Now navigate back to our Azure DevOps Release pipeline.  Click on Variables, then click the + Add button 3 times.  We will be creating two variables based on the secureStrings in our JSON file.  We will also be creating a system.debug value to give us extra information in our release pipeline, it's value is True.

After you copy in the secureStrings, click the lock button by the two connection strings, leave system.debug unencrypted.

CI CD Release Pipeline 22.png

Your pipeline should look similar to this.

CI CD Release Pipeline 22b.png

 

 

Now we will go to the OverrideArmParameters text area.  We will use the following syntax                                -variableNameFromTheJsonFile $(devOpsPipelineVarriable)

For example:

            -bballasw-WorkspaceDefaultSqlServer_connectionString $(WorkspaceDefault) -Lahman_connectionString $(Lahman)

CI CD Release Pipeline 23.png

Yours may vary based your number of secureStrings and names.  Now let's click Save on our pipeline.

CI CD Release Pipeline 24.png

Make a comment and click OK

CI CD Release Pipeline 25.png

Now click Create release.

CI CD Release Pipeline 26.png

 

Click Create

 

CI CD Release Pipeline 27.png

Click Release-1 (or whatever your release number is).

CI CD Release Pipeline 28.png

 

After your Agent begins to process click on Logs and watch it run!

 

CI CD Release Pipeline 29.png

 

 

AND NOW!!!!! ......it failed.

 

A few times.  But hey, it's not developing if there isn't a failure.  So it's almost 1 am, and I *believe* I have it running so let me take this time to walk you through what I've found.

Spark Pools and Self Hosted Integration Runtimes are not created in a pipeline.  If you have a Linked Service that uses a Self Hosted Integration Runtime you will need to manually create that in your QA or Prod environment prior to deployment. 

If you are developing Notebooks and have them connected to a Spark Pool, you will need to recreate that Spark Pool in QA or Production.  Notebooks that are linked to a Spark Pool that does not exist in an environment will fail to deploy.

 

Name them the same thing.  Do not change names.  Trust me.  

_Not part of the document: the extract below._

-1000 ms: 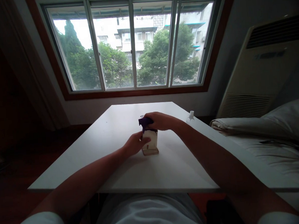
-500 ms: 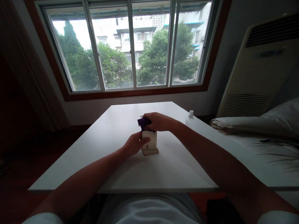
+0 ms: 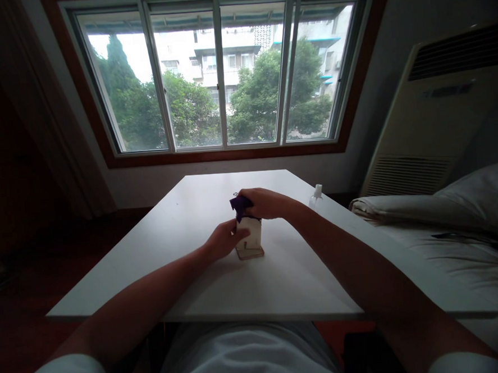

If you are doing a deployment and your Provisioned SQL Pools are Paused then the deployment will fail.  *More to come on database migrations, a database project build, and release is still needed.

 

Here's a quick image. 

CI CD Release Pipeline 30.png

I'm on release 4, attempt 2.  This appears to be running just fine for me.

VICTORY!!

 

CI CD Release Pipeline 31.png

 

Now let us go and check our QA Workspace!  First up Scripts and Notebooks.

 

CI CD Release Pipeline 32.png

Excellent!  Everything is there.  Next let us look at our Provisioned SQL Pools.

CI CD Release Pipeline 33.png

Looks great!  As a quick side note the databases will be brought over at DW100c, so you can auto scale them as needed.  Also if you are in a demo environment like me, be sure to pause them after the deployment completes.   Next up Pipelines.

 

CI CD Release Pipeline 34.png

I like this!  Now let's check out linked services.

 

CI CD Release Pipeline 35.png

 

I don't like this.  Here are my Dev links for my default workspace in my QA environment.  Right now the only way I've found to clean this up is to use the Az.Synapse PowerShell Module.  Navigate back to your release pipeline.  Edit it, add an Azure PowerShell task.  We will then use this script:

 

 

##Required for azure devops initial deployment
Install-Module Az.Synapse -RequiredVersion 0.2.0 -Scope CurrentUser -Force

#get rid of dev linked service in QA
Remove-AzSynapseLinkedService -WorkspaceName yourworkspaceName -Name linkedservicetoRemove
Remove-AzSynapseLinkedService -WorkspaceName yourworkspaceName -Name linkedservicetoRemove

 

Under Azure PowerShell version options select Specify other version, set Preferred Azure PowerShell Version 3.1.0.  

 

The next time you run your deployment, this should clean up those links.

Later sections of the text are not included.